Word-for-word transcription needed. Include every entry below but no pictures.

*** Extracted records ***

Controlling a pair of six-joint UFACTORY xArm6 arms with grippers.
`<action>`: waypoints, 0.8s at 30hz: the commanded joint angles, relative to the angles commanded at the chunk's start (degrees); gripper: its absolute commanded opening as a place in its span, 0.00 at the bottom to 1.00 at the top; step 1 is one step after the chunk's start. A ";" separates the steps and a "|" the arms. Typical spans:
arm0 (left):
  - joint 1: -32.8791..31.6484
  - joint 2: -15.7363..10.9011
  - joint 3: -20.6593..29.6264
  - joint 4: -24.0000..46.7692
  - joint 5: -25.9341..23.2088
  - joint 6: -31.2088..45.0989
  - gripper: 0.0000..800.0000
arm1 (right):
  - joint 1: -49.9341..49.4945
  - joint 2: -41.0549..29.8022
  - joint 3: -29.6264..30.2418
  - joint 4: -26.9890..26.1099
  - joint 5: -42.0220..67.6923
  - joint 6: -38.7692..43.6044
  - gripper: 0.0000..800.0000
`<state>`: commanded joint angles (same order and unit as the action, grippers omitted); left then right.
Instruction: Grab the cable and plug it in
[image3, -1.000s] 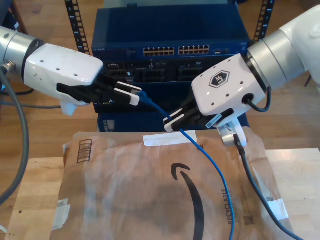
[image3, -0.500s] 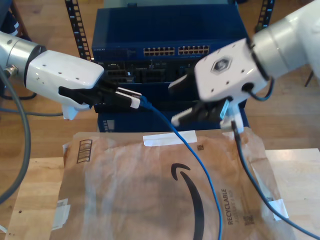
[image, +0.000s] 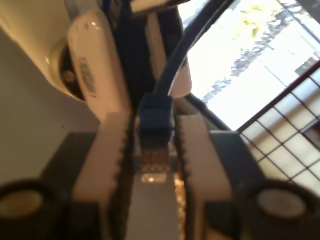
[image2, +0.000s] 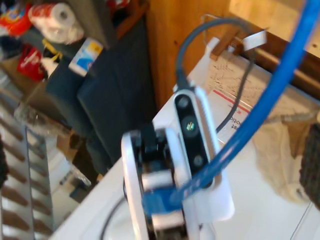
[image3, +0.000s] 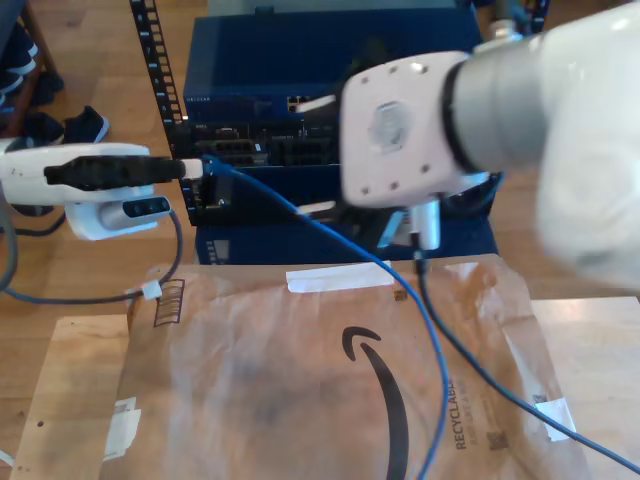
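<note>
At the exterior view's left: my first pincer (image3: 195, 167), clenched on the plug (image: 155, 112) of the cable (image3: 300, 215). Grips the plug between both pads, with the translucent contact end pointing back toward the wrist camera and the blue cord leading off from the tips.

Near the exterior view's centre, blurred: my second pincer (image3: 325, 155), released, white fingers wide apart, grasping nothing.

Cable run: from the plug just in front of the rack (image3: 260, 60), down and toward the exterior view's right, across the brown mailer (image3: 250, 380) lying on the surface (image3: 70, 380), then out at the lower edge.

Ports (image3: 235, 150): dark row on the rack face, close beside the held plug. Cannot tell whether touching or apart.

Step in hand, by judgement: grab done, plug being brought up to the rack, insertion not yet made.

Next move, by judgement: calls for picking a free port, squaring the plug to it, and pushing straight in until seated. Calls also for slack in the cord, with the released pincer held away from it.
</note>
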<state>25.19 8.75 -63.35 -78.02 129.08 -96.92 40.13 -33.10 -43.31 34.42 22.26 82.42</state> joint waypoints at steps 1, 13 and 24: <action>0.00 0.18 0.00 0.00 0.53 0.09 0.01 | 1.67 0.00 0.18 -0.53 -1.05 0.00 0.99; -0.09 0.26 0.53 0.00 3.96 0.18 0.03 | 3.16 -1.23 2.99 -0.35 -6.15 0.35 0.97; -0.44 0.26 0.44 -0.09 5.89 0.35 0.04 | 6.15 -2.37 3.87 -0.26 -6.24 0.35 0.93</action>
<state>24.75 9.01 -62.91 -78.11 134.97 -96.57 46.29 -35.47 -39.44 34.15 16.02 82.77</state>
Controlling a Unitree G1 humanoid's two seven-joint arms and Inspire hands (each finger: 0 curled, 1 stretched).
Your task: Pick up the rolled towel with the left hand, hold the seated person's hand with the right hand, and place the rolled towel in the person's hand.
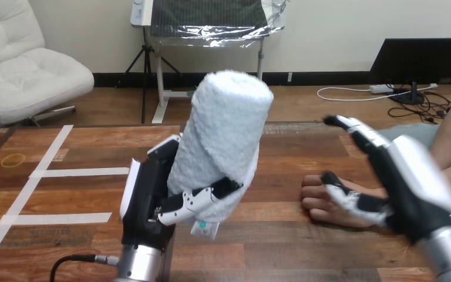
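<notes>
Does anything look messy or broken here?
No, nothing stands out. The rolled towel is neatly wound and nearly upright in the left hand. The person's hand lies on the table, with the right hand open close by it.

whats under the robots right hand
The person's hand lies on the table under the right hand, its fingers showing toward the view's left. The right hand covers the rest of it toward the wrist, so whether the two touch cannot be told.
</notes>
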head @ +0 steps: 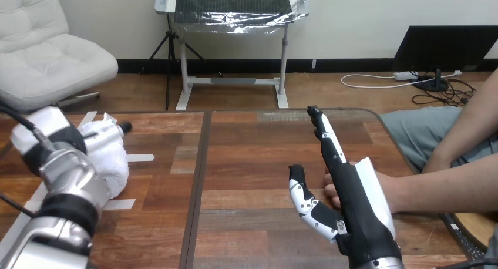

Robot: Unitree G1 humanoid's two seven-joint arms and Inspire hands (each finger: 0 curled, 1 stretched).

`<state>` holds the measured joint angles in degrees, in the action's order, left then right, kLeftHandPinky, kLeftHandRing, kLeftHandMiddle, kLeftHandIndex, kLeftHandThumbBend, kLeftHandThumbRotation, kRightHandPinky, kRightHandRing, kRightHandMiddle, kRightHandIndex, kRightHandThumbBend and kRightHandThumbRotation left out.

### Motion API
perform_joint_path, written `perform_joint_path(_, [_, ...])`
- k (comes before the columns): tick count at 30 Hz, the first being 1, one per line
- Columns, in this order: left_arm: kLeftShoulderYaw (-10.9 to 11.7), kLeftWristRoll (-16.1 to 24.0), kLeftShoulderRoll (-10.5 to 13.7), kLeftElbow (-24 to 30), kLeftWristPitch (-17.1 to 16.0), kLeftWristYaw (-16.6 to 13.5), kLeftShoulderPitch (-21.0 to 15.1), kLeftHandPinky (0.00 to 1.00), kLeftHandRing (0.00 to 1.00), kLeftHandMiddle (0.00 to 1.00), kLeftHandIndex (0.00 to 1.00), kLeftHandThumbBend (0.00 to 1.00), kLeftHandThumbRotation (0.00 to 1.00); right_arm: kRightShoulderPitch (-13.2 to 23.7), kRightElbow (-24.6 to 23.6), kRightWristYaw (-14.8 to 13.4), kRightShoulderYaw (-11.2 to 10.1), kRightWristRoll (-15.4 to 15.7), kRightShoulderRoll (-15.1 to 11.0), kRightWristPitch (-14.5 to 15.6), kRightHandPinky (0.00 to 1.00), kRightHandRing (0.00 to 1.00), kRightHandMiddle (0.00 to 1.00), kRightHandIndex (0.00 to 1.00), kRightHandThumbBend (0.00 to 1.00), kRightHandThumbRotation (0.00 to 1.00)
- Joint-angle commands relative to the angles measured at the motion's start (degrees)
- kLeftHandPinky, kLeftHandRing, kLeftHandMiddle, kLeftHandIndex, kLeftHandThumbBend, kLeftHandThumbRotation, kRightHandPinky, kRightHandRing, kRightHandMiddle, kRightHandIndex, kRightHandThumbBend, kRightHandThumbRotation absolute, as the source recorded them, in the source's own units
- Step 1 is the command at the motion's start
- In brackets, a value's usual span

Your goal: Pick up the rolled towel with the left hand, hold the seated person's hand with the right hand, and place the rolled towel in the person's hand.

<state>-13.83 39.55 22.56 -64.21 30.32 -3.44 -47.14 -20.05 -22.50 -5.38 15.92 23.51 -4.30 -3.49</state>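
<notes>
Head view, left hand (100, 137): fingers curled over the white rolled terry towel (117, 163), clamped on it for carrying; bulk of the towel below the fingertips, over the brown wooden table (246, 157).
Right hand (355, 192): fingers straight and together, thumb spread apart, nothing gripped; palm set edge-on against the person's hand (330, 192), tucked just behind it, likely as support.
Open room: bare boards between the two sets of fingers, a free path for the towel.
Edge: far table rim just past the right fingertips.
</notes>
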Motion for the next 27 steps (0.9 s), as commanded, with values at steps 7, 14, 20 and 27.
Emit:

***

Completed task |
Controlling a pair of six-joint UFACTORY xArm6 arms with grippers.
`<action>`: waypoints, 0.8s at 30hz: the commanded joint angles, relative to the angles commanded at the chunk's start (degrees); gripper: its absolute commanded opening as a place in its span, 0.00 at the bottom to 1.00 at the top; step 1 is one step after the chunk's start. A ";" separates the steps and a "|" the arms. Typical spans:
arm0 (left):
  - joint 1: -32.8791..31.6484
  - joint 2: -15.7363..10.9011
  - joint 3: -20.6593..29.6264
  - joint 4: -24.0000..46.7692
  - joint 5: -25.9341..23.2088
  - joint 6: -31.2088..45.0989
  - gripper: 0.0000..800.0000
arm1 (right):
  - joint 1: -49.9341..49.4945
  - joint 2: -41.0549..29.8022
  - joint 3: -29.6264..30.2418
  - joint 4: -26.9890..26.1099
  - joint 5: -42.0220..67.6923
  - joint 6: -38.7692..43.6044
  - gripper: 0.0000..800.0000
`<state>`: commanded joint angles (same order and unit as the action, grippers omitted); left then right.
Instruction: Grab the cable and plug it in
[image3, -1.000s] 
[image3, -0.500s] 
[image, +0.000s] 
[image2, +0.000s] 
[image3, +0.000s] 
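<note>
At the exterior view's left: my first pincer (image3: 195, 167), clenched on the plug (image: 155, 112) of the cable (image3: 300, 215). Grips the plug between both pads, with the translucent contact end pointing back toward the wrist camera and the blue cord leading off from the tips.

Near the exterior view's centre, blurred: my second pincer (image3: 325, 155), released, white fingers wide apart, grasping nothing.

Cable run: from the plug just in front of the rack (image3: 260, 60), down and toward the exterior view's right, across the brown mailer (image3: 250, 380) lying on the surface (image3: 70, 380), then out at the lower edge.

Ports (image3: 235, 150): dark row on the rack face, close beside the held plug. Cannot tell whether touching or apart.

Step in hand, by judgement: grab done, plug being brought up to the rack, insertion not yet made.

Next move, by judgement: calls for picking a free port, squaring the plug to it, and pushing straight in until seated. Calls also for slack in the cord, with the released pincer held away from it.
</note>
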<state>25.19 8.75 -63.35 -78.02 129.08 -96.92 40.13 -33.10 -43.31 34.42 22.26 82.42</state> joint waypoints at steps 1, 13 and 24: <action>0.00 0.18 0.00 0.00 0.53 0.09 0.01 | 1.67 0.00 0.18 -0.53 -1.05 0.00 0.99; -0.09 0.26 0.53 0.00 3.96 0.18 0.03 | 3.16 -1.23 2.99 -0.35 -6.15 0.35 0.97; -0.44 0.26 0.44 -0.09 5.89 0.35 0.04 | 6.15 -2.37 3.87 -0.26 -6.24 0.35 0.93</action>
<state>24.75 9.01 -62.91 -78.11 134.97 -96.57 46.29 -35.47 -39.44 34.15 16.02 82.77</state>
Controlling a Unitree G1 humanoid's two seven-joint arms and Inspire hands (each finger: 0 curled, 1 stretched).
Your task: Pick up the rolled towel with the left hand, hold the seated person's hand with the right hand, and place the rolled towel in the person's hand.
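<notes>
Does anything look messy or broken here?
No, nothing stands out. The rolled towel is neatly wound and nearly upright in the left hand. The person's hand lies on the table, with the right hand open close by it.

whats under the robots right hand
The person's hand lies on the table under the right hand, its fingers showing toward the view's left. The right hand covers the rest of it toward the wrist, so whether the two touch cannot be told.
</notes>
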head @ +0 steps: 

Robot: Unitree G1 humanoid's two seven-joint arms and Inspire hands (each finger: 0 curled, 1 stretched).

`<state>` holds the measured joint angles in degrees, in the action's order, left then right, kLeftHandPinky, kLeftHandRing, kLeftHandMiddle, kLeftHandIndex, kLeftHandThumbBend, kLeftHandThumbRotation, kRightHandPinky, kRightHandRing, kRightHandMiddle, kRightHandIndex, kRightHandThumbBend and kRightHandThumbRotation left out.

### Motion API
perform_joint_path, written `perform_joint_path(_, [_, ...])`
- k (comes before the columns): tick count at 30 Hz, the first being 1, one per line
- Columns, in this order: left_arm: kLeftShoulderYaw (-10.9 to 11.7), kLeftWristRoll (-16.1 to 24.0), kLeftShoulderRoll (-10.5 to 13.7), kLeftElbow (-24 to 30), kLeftWristPitch (-17.1 to 16.0), kLeftWristYaw (-16.6 to 13.5), kLeftShoulderPitch (-21.0 to 15.1), kLeftHandPinky (0.00 to 1.00), kLeftHandRing (0.00 to 1.00), kLeftHandMiddle (0.00 to 1.00), kLeftHandIndex (0.00 to 1.00), kLeftHandThumbBend (0.00 to 1.00), kLeftHandThumbRotation (0.00 to 1.00); right_arm: kRightShoulderPitch (-13.2 to 23.7), kRightElbow (-24.6 to 23.6), kRightWristYaw (-14.8 to 13.4), kRightShoulderYaw (-11.2 to 10.1), kRightWristRoll (-15.4 to 15.7), kRightShoulderRoll (-15.1 to 11.0), kRightWristPitch (-14.5 to 15.6), kRightHandPinky (0.00 to 1.00), kRightHandRing (0.00 to 1.00), kRightHandMiddle (0.00 to 1.00), kRightHandIndex (0.00 to 1.00), kRightHandThumbBend (0.00 to 1.00), kRightHandThumbRotation (0.00 to 1.00)
- Joint-angle commands relative to the angles measured at the motion's start (degrees)
- kLeftHandPinky, kLeftHandRing, kLeftHandMiddle, kLeftHandIndex, kLeftHandThumbBend, kLeftHandThumbRotation, kRightHandPinky, kRightHandRing, kRightHandMiddle, kRightHandIndex, kRightHandThumbBend, kRightHandThumbRotation absolute, as the source recorded them, in the source's own units
- Step 1 is the command at the motion's start
- In brackets, a value's usual span

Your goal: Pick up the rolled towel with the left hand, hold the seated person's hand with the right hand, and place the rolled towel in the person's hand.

<state>-13.83 39.55 22.56 -64.21 30.32 -3.44 -47.14 -20.05 -22.50 -5.38 15.92 23.51 -4.30 -3.49</state>
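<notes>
Head view, left hand (100, 137): fingers curled over the white rolled terry towel (117, 163), clamped on it for carrying; bulk of the towel below the fingertips, over the brown wooden table (246, 157).
Right hand (355, 192): fingers straight and together, thumb spread apart, nothing gripped; palm set edge-on against the person's hand (330, 192), tucked just behind it, likely as support.
Open room: bare boards between the two sets of fingers, a free path for the towel.
Edge: far table rim just past the right fingertips.
</notes>
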Motion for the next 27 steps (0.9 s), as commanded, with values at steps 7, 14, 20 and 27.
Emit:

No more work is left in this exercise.